Action item = Below this sentence is a listing; return exactly its lines from the one with "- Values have" to the one with "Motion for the", both kept, and nothing more.
***** Provided material *****
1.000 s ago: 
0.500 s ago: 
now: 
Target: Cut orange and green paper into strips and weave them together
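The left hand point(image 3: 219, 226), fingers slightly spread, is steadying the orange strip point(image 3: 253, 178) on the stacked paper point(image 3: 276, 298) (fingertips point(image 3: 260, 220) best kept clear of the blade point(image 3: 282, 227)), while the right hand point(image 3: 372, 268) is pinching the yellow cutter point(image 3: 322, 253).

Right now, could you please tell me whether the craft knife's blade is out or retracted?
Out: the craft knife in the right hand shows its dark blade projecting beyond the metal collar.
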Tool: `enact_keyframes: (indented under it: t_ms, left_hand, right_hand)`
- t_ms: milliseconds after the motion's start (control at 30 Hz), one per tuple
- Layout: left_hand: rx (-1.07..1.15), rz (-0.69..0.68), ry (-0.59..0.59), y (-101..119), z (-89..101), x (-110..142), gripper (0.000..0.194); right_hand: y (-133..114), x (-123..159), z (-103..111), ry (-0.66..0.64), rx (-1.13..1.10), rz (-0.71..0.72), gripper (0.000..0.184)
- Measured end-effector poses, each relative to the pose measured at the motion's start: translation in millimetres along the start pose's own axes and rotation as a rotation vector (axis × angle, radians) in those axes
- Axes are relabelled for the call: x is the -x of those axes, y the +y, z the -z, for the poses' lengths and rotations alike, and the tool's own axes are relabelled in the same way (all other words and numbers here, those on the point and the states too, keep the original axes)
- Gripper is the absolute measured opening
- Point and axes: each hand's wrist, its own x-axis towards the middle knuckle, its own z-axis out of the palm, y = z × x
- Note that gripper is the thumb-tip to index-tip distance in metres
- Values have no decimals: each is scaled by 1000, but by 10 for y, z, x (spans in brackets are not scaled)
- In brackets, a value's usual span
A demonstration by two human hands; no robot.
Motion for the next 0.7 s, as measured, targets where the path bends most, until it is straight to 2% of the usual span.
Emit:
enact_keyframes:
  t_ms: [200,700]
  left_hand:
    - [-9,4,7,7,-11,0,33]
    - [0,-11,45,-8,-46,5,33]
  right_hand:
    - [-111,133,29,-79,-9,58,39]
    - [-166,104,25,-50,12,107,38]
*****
Answer to this task =
- Values have no decimals: each is scaled by 1000, but by 10 for y, z, x (spans in brackets are not scaled)
- In brackets, a value's usual span
A demonstration by two human hands; no robot.
Motion for the next 0.7 s, as measured, targets where the path bends most, until it is straight to 2% of the usual span.

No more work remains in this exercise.